LA CASCADA DE LOS HECHOS
El coche derrapó. El choque fue inevitable. A duras penas los viajeros salen por la puerta trasera, entre los cortes producidos tras la explosión de las ventanas.
Están aturdidos, en estado de shock. Luego, en el hospital, más serenos, recuerdan la secuencia de los hechos. Es entonces cuando duelen esas decisiones, esos momentos, que llevaron al desastre. Quizá incluso duelen mucho más que las heridas, porque habría sido necesario poco, muy poco, para no terminar el día en un accidente grave.
Recuerdan la mañana, cuando las discusiones dejaron un mal ambiente en la familia.
Recuerdan el momento en que decidieron el lugar de paseo, cuando ella prefería ir al pueblo y él impuso su idea de ir al bosque.
Recuerdan la hora de ir al coche, cuando el hijo mayor preguntó si estaba bien el aire de las ruedas y nadie le hizo caso.

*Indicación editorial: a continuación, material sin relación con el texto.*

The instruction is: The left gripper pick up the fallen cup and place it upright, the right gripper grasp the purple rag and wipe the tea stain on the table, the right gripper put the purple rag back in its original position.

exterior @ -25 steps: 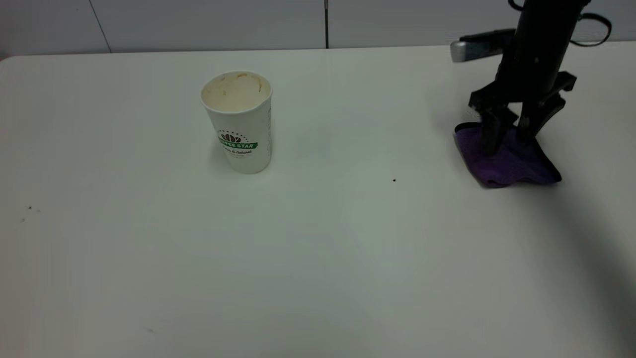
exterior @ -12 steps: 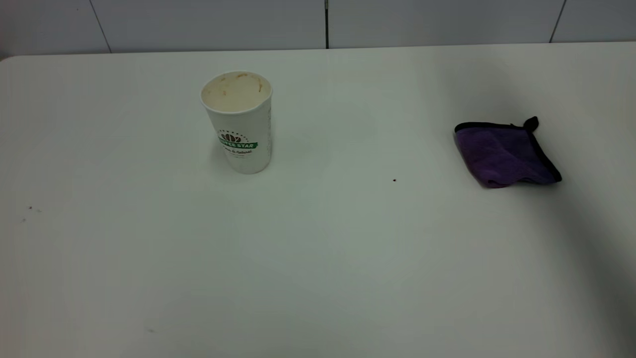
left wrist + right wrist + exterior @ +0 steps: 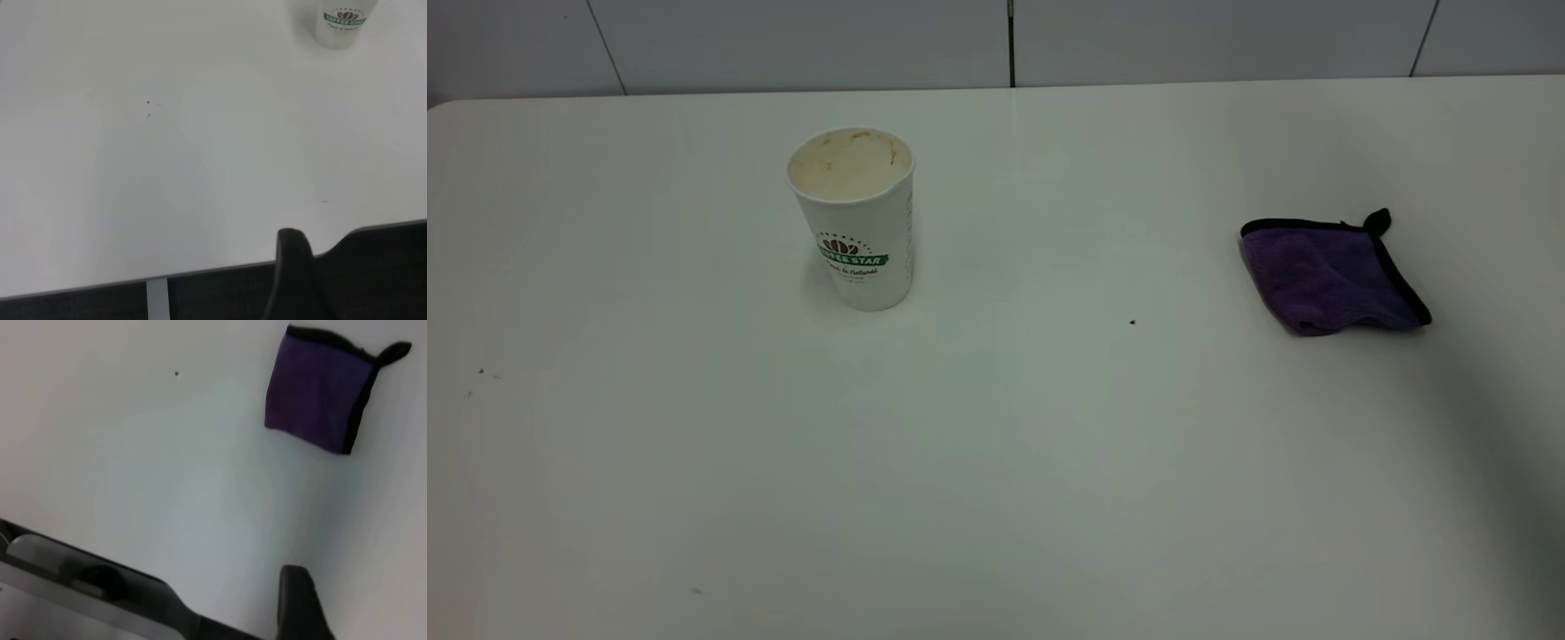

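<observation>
Since a second before, your right arm had lifted clear of the purple rag [image 3: 1329,276] and left the exterior view. The rag lay flat, well to the right of the cup [image 3: 854,218], which stood upright on the bench [image 3: 996,462]. No tea stain showed, so the job looked finished. I could not tell whether either hand was wide or closed.

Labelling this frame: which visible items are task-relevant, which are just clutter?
Job:
- cup, upright
- purple rag, lying free
- table; no tea stain visible

Lying about:
- black speck
- small specks near the left edge
</observation>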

Recuerdan aquel cruce, cuando la hija avisó que había que girar a la derecha y no la escucharon.
Recuerdan una nueva discusión que puso nervioso al conductor, y al final pasó lo que pasó.
Los hechos se suceden como una cascada inevitable. El resultado final parece encadenado a leyes de hierro: la gravedad, la inercia, la química. Pero a ese resultado se llegó desde opciones más o menos conscientes y libres, desde mentes y corazones que orientan las ideas, las decisiones y los volantes.
Nos duele reconocer que no habíamos pensado bien nuestros actos. Nos causa pena señalar que la culpa estaba en las prisas, o en la pereza, o en la irreflexión, o en el capricho. Nos corroe el corazón ver que habría bastado poco, muy poco, para que el día hubiera brillado por la convivencia y la sana diversión en vez de haber terminado en la zona de urgencias del hospital más cercano.
Pero los hechos son inmodificables. El pasado queda escrito con tinta de hierro. Ya no podemos dar marcha atrás para prevenir peligros y para evitar heridas en el cuerpo o en el alma.
Lo que queda ante nosotros es un presente abierto. Tenemos un “ahora” y unos corazones desde los que podemos dirigir nuestros pasos.
Serán errados si dejamos, de nuevo, que nos domine el egoísmo y el atolondramiento. Serán certeros, al menos en lo que depende de nosotros, si pensamos bien las cosas, si nos dejamos guiar por la prudencia. Sobre todo, si nos dejamos guiar por Dios y buscamos aquello que pueda hacer sanamente felices a los seres más cercanos y a tantas personas que encontraremos en los mil cruces del misterioso camino de la vida.